WE ARE COGNIZANT THAT THE WOOD AND CONSOLIDATED VACUUM DECISIONS GRANTED RELIEF IN A SUIT BY A PATENTEE INVOLVING A GOVERNMENT CONTRACTOR'S OPTIONAL USE OF PATENTED MACHINERY AND TESTING DEVICES USED AS A MEANS OF PERFORMING THE GOVERNMENT CONTRACT. HOWEVER, WE THINK WE MAY PRESUME FROM THE FACTS RECITED IN THESE TWO DECISIONS EITHER THAT SUCH MACHINERY OR EQUIPMENT WAS SOLD COMMERCIALLY, OR THAT NONINFRINGING EQUIPMENT OR MACHINERY WAS SOLD COMMERCIALLY AND WAS CONSIDERED ECONOMICALLY FEASIBLE FOR USE IN PERFORMING CONTRACTS OF THE TYPE INVOLVED. IN SHORT, WE ASSUME THAT IN THE TWO CITED DECISIONS, THE GOVERNMENT DID NOT CONTRACT FOR TASKS THE PERFORMANCE OF WHICH COULD NOT BE ECONOMICALLY ACCOMPLISHED WITHOUT THE USE OF PATENTED AND COMMERCIALLY UNAVAILABLE EQUIPMENT. WE THINK THAT WHERE THE GOVERNMENT DOES SO CONTRACT, IT HAS EFFECTIVELY REQUIRED THE USE OF SUCH EQUIPMENT. ITS REQUIREMENT OF USE IS AT LEAST THE EQUIVALENT OF ITS AUTHORIZATION AND CONSENT TO USE. HAVING NECESSARILY AUTHORIZED THE CONTRACTOR TO USE THE PATENTED EQUIPMENT, IT CANNOT NULLIFY THAT AUTHORIZATION BY PROFESSING TO WITHHOLD IT.

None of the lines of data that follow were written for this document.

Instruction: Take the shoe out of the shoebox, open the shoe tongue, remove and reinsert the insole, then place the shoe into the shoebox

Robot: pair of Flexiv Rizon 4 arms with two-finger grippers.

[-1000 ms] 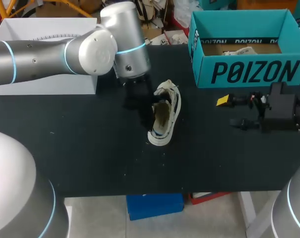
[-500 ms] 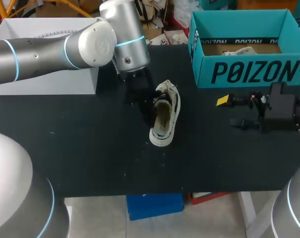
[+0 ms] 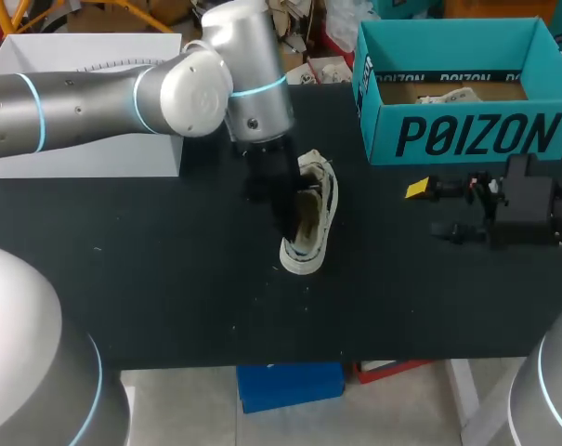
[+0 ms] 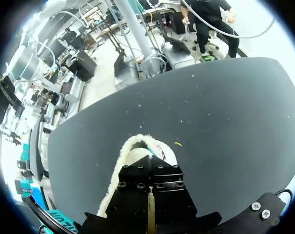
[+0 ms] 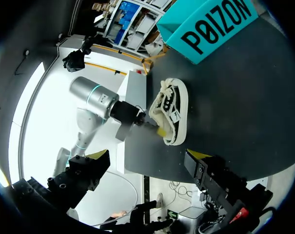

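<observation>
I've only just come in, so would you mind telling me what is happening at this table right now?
The shoe is out of the teal shoebox and sits on the black table. The left gripper is pushed down into the shoe's opening, apparently working inside it; whether it grips anything is hidden. The right gripper is off to the side in front of the shoebox, open and holding nothing.
</observation>
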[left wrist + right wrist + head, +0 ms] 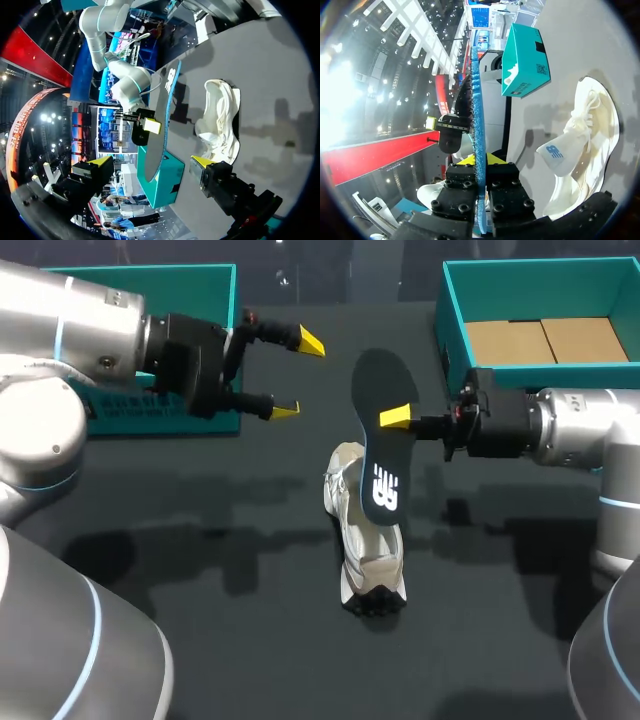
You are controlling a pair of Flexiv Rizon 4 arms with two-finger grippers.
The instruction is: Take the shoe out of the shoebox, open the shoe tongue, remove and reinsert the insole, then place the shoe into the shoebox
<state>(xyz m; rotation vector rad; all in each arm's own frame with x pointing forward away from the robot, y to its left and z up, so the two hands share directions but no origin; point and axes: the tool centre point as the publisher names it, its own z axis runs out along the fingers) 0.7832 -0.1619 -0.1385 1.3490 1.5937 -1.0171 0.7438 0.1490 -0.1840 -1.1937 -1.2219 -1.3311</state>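
Right gripper (398, 420) clamped on dark flat insole (375, 385), held above white sneaker (365, 555) on bench (200, 540), likely for reinsertion. Left gripper (298, 375) released, empty, aside.

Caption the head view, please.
Right gripper shut on the black flat insole, lifted near the cream-white sneaker; left gripper open.

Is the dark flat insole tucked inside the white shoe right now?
No, the right gripper is shut on the dark flat insole and holds it up outside the white shoe.
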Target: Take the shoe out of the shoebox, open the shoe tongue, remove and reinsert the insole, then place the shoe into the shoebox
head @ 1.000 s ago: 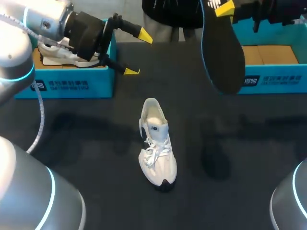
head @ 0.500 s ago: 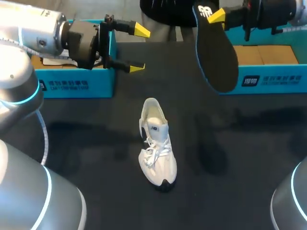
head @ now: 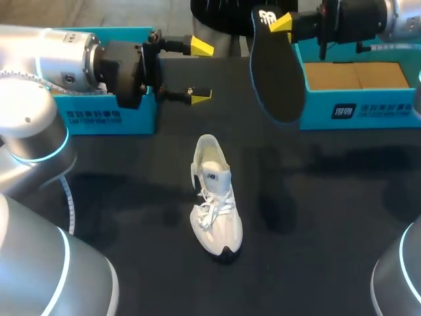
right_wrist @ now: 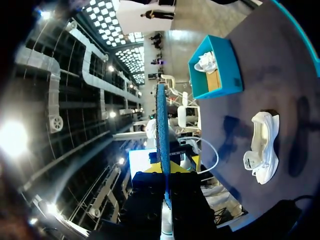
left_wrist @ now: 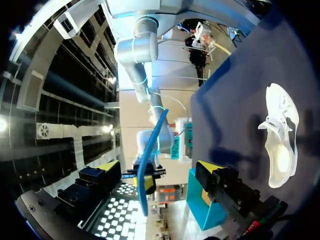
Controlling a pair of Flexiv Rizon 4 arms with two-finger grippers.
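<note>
Closest on the black table point(head: 329, 217), mid-table: white shoe point(head: 214, 197), upright on its sole, toe toward the camera, heel away, laces loose, opening showing. Nothing touches it.

Further back, left gripper point(head: 200, 71) comes in from the left and hangs above the table just off the left shoebox point(head: 105, 118). Its fingers are spread wide and nothing is between them.

Further back and across from it, right gripper point(head: 279, 23) holds the insole point(head: 276, 79) by the heel end, with the toe end hanging down. The insole's dark face is toward the camera, with a blue edge. It is off the table, in front of the near-left corner of the right shoebox point(head: 355, 108). Only one yellow tip shows from above. In the right wrist view the insole sits edge-on between the fingers, so it is probably pinched from both sides.

Far edge: both teal shoeboxes are well apart from the shoe. The right one shows a brown cardboard floor. In the right wrist view the left one has a second white shoe point(right_wrist: 206, 61) inside.
</note>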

IN THE INSTANT ISSUE WE APPEAR TO BE DEALING WITH A PATENTED AND UNLICENSED PROCESS OF MANUFACTURING A PATENTED AND UNLICENSED PRODUCT, WHICH IS QUITE A DIFFERENT MATTER THAN DREDGING MACHINERY OR TESTING EQUIPMENT ONE MIGHT PURCHASE FROM A MANUFACTURER'S CATALOG. ONE PURCHASES EITHER THE URANIUM PARTICLES THEMSELVES OR A LICENSE TO MANUFACTURE FROM 3M-S, IF ONE WISHES TO BE SURE OF AVOIDING A CHARGE OF INFRINGEMENT. AEC APPARENTLY DOES NOT EXPECT ITS SUBCONTRACTOR IN THIS PROCUREMENT TO AVOID POSSIBLE INFRINGEMENT EITHER BY PURCHASING THE PRODUCT OR A LICENSE FROM 3M-S. IT EXPECTS ITS CONTRACTOR TO MANUFACTURE THE REQUIRED ITEM, REGARDLESS OF WHETHER THE ITEM INFRINGES, BY A PROCESS WHICH MAY OR MAY NOT BE SUBSTANTIALLY DIFFERENT FROM THE PATENTED PROCESS. WHETHER A DISTRICT COURT, UNDER THE RATIONALE OF THE WOOD AND CONSOLIDATED VACUUM DECISIONS, WOULD ASSUME JURISDICTION OF AN INFRINGEMENT SUIT AGAINST A GOVERNMENT SUBCONTRACTOR, WOULD APPEAR TO DEPEND ON WHETHER THE SUBCONTRACTOR'S ALLEGED USE OF A PATENTED PROCESS WAS AT HIS OPTION AND FOR HIS OWN CONVENIENCE, RATHER THAN WITH THE AUTHORIZATION AND CONSENT OF THE GOVERNMENT. THE RESOLUTION OF THIS FUNDAMENTAL ISSUE COULD WELL TURN NOT UPON THE SILENCE OF SPECIFICATIONS AS TO HOW TO MANUFACTURE THE ITEM REQUIRED BY THE CONTRACT, OR UPON A PROFESSED WITHHOLDING OF AUTHORIZATION AND CONSENT, BUT RATHER UPON THE QUESTION OF WHETHER THE ONLY ECONOMICALLY FEASIBLE MEANS OF MANUFACTURING SUCH ITEM WAS BY USE OF THE PATENTED PROCESS. IF THE COURT FOUND THAT SUCH ALLEGED USE WAS THE ONLY FEASIBLE MEANS OF PERFORMING THE TASK REQUIRED BY THE CONTRACT, IT WOULD IN OUR OPINION, HOLD THAT THE GOVERNMENT GAVE ITS AUTHORIZATION AND CONSENT TO SUCH USE, AND THEREFORE, THAT IT HAD NO JURISDICTION TO CONSIDER THE INFRINGEMENT SUIT, WHETHER THE REMEDY REQUESTED WAS DAMAGES OR INJUNCTION.

IN VIEW OF THE FOREGOING, WE BELIEVE THE "NONAUTHORIZATION AND CONSENT" CLAUSE IS IN PART LEGALLY INEFFECTIVE, AND THEREFORE SHOULD BE AMENDED IN ORDER TO CONFORM TO THE PURPOSES OF 28 U.S.C. 1498, AND TO PREVENT CONTRACTORS FROM INCLUDING CONTINGENT COSTS IN THEIR BID PRICES FOR FEAR OF HAVING TO DEFEND INFRINGEMENTS SUITS WHICH WOULD NOT OCCUR BUT FOR THE SUBJECT CLAUSE, AND OF HAVING TO BEAR THE CONSEQUENCES OF POSSIBLE CONTRACT TERMINATION DUE TO INJUNCTION. ACCORDINGLY, THE WORDS "PATENTS NOS. 3,129,188 AND" SHOULD BE ELIMINATED FROM THE CLAUSE, TOGETHER WITH THE LANGUAGE "OR EMBODIED IN THE STRUCTURE OR COMPOSITION OF ANY ARTICLE, THE DELIVERY OF WHICH IS ACCEPTED BY THE GOVERNMENT UNDER THIS CONTRACT;, REFERENCE TO PROCESS PATENT NO. 3,163,609 SHOULD BE CONDITIONED BY LANGUAGE TO THE EFFECT THAT THE WITHHOLDING OF CONSENT TO ITS USE APPLIES ONLY IF, AS WE UNDERSTAND GENERAL ATOMIC MAINTAINS, SUCH USE IS NOT ECONOMICALLY OR REASONABLY NECESSARY TO MANUFACTURE THE ARTICLE SPECIFIED IN THE CONTRACT.